SOURCE RECORDS: Begin

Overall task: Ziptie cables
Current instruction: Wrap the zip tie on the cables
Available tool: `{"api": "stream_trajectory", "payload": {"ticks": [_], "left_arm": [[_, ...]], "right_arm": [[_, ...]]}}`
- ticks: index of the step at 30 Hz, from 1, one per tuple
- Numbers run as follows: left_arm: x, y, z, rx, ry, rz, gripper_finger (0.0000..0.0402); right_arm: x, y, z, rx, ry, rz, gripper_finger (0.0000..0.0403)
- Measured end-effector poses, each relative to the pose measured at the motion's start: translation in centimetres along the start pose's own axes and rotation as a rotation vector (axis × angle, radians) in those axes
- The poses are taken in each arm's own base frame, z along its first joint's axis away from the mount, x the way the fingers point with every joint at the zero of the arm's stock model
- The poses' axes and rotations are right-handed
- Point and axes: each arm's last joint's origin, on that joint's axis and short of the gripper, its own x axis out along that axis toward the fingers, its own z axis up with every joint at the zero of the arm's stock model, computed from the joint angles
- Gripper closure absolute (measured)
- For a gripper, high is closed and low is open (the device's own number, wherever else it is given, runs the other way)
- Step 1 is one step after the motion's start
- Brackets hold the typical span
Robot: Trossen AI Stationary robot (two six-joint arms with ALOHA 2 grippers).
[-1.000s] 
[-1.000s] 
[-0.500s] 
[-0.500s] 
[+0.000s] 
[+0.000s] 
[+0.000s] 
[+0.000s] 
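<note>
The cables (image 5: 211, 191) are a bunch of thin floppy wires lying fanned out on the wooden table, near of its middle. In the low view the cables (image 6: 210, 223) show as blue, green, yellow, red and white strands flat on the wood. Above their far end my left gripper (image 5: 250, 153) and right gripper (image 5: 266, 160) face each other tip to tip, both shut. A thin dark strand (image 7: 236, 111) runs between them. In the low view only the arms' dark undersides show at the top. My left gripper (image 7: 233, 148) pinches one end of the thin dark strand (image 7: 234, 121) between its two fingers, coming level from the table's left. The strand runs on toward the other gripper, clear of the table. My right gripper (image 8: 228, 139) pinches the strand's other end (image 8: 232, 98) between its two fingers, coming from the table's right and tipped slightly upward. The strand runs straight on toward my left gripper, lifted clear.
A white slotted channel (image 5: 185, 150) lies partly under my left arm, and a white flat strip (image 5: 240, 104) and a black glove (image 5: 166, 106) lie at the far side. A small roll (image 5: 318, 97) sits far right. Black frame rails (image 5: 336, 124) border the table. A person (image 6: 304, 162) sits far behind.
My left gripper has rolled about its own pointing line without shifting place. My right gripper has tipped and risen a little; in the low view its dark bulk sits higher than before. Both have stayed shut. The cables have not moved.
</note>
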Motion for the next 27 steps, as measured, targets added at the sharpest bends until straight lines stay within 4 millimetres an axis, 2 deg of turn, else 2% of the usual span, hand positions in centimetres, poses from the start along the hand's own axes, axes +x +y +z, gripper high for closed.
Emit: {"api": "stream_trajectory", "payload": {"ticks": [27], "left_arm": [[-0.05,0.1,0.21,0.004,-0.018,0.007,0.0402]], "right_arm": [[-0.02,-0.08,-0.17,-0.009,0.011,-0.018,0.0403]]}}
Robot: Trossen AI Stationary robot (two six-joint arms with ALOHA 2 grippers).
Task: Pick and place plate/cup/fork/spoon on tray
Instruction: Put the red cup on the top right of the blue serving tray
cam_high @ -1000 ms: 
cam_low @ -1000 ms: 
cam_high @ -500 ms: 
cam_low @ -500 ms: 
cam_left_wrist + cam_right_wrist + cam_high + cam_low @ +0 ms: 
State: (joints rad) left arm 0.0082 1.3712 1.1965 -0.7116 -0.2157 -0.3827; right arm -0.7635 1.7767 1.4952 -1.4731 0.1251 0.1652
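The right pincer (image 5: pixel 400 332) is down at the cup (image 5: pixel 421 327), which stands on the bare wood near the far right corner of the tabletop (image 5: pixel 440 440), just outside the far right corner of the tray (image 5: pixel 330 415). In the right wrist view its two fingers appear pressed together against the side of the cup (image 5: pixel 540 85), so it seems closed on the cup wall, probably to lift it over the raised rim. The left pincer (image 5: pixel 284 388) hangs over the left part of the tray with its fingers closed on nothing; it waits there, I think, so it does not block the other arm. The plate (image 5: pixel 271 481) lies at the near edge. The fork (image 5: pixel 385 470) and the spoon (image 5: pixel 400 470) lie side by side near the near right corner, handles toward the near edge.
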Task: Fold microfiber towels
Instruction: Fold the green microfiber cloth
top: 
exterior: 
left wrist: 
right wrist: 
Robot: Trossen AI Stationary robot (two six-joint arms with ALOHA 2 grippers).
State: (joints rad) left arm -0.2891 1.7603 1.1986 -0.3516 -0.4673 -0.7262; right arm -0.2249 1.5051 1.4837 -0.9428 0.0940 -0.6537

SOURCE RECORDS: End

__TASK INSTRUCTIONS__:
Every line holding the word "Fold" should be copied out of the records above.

__ANSWER TO THE PROBLEM__:
Task: Fold microfiber towels
Instruction: Fold the green microfiber cloth

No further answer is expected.